FPANet: Frequency-based Video Demoireing using Frame-level Post Alignment
Gyeongrok Oh, Sungjune Kim, Heon Gu, Sang Ho Yoon, Jinkyu Kim, Sangpil Kim
TL;DR
FPANet addresses image-video demoireing by learning filters in both frequency and spatial domains and by leveraging three-frame inputs with a frame-level Post Align Module to ensure temporal consistency. The core ideas are the Frequency Selection Fusion (FSF) block, composed of the Frequency Selection Module (FSM) and Cross Scale Fusion Module (CSFM), and the Post Align Module (PAM) for robust temporal alignment. The model optimizes with a multi-term loss that includes spatial, perceptual, and frequency-domain components, and it demonstrates superior performance on the VDmoire dataset in both image and video metrics, as well as strong qualitative restoration.
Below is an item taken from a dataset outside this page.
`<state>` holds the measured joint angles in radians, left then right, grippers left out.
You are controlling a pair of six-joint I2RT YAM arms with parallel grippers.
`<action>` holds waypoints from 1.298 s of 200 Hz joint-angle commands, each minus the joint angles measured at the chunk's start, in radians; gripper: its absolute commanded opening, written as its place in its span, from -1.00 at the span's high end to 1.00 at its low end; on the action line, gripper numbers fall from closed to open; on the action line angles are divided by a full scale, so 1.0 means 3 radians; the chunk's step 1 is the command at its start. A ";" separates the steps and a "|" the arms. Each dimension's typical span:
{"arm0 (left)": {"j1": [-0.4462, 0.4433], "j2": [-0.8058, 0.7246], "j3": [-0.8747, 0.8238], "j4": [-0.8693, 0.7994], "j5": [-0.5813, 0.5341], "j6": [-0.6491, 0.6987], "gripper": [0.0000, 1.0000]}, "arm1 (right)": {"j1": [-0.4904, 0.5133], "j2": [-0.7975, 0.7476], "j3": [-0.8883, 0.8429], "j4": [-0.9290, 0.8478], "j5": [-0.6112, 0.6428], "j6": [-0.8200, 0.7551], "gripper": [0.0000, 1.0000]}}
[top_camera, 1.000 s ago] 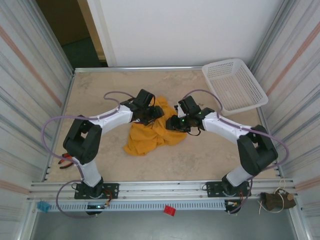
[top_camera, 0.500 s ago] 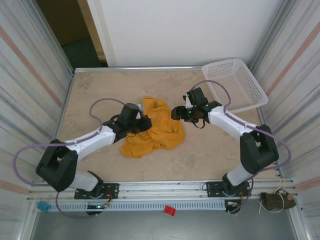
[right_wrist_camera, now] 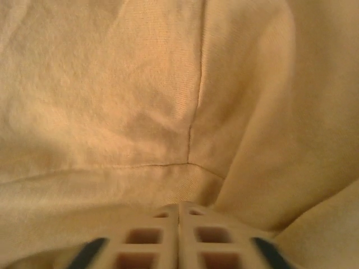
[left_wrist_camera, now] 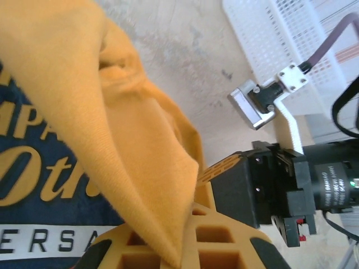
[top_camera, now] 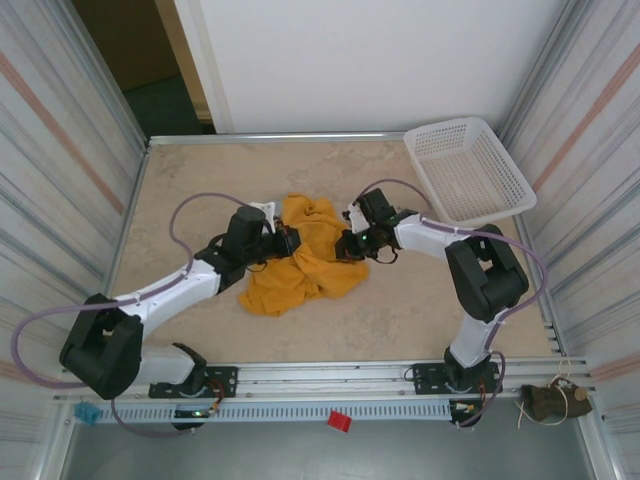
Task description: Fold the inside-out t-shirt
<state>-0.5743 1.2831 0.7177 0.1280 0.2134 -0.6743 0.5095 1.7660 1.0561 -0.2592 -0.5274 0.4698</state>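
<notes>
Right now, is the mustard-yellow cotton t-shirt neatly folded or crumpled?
Crumpled: the mustard-yellow cotton t-shirt lies bunched in an uneven heap with loose ridges, no flat squared edges.

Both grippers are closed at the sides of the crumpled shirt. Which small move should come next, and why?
Probably draw both grippers slowly apart. The t-shirt lies bunched between the left gripper and the right gripper, both shut at its edges, so spreading should open it out.

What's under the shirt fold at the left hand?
Under the t-shirt fold, a dark navy print with yellow and white lettering shows. The left hand is shut on the fold's edge; cloth covers the rest of the print.
</notes>
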 commanded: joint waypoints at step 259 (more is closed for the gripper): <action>0.0572 -0.0704 -0.0198 0.0734 0.1318 0.0135 1.00 | 0.0095 -0.0032 0.0284 0.0743 -0.0723 -0.0407 1.00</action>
<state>-0.4442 1.0847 0.6594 0.2478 0.5694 -0.6144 0.5690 1.8198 1.1118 -0.0673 -0.6422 0.3222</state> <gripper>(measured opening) 0.051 0.202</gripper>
The results indicate that explicit handling of amplitude and phase in the frequency domain, combined with multi-scale spatial features and frame-aligned temporal cues, yields cleaner moiré removal with preserved details and color fidelity, suggesting practical impact for high-quality video demoiréing in real-world pipelines.
Abstract
Moire patterns, created by the interference between overlapping grid patterns in the pixel space, degrade the visual quality of images and videos. Therefore, removing such patterns~(demoireing) is crucial, yet remains a challenge due to their complexities in sizes and distortions. Conventional methods mainly tackle this task by only exploiting the spatial domain of the input images, limiting their capabilities in removing large-scale moire patterns. Therefore, this work proposes FPANet, an image-video demoireing network that learns filters in both frequency and spatial domains, improving the restoration quality by removing various sizes of moire patterns. To further enhance, our model takes multiple consecutive frames, learning to extract frame-invariant content features and outputting better quality temporally consistent images. We demonstrate the effectiveness of our proposed method with a publicly available large-scale dataset, observing that ours outperforms the state-of-the-art approaches in terms of image and video quality metrics and visual experience.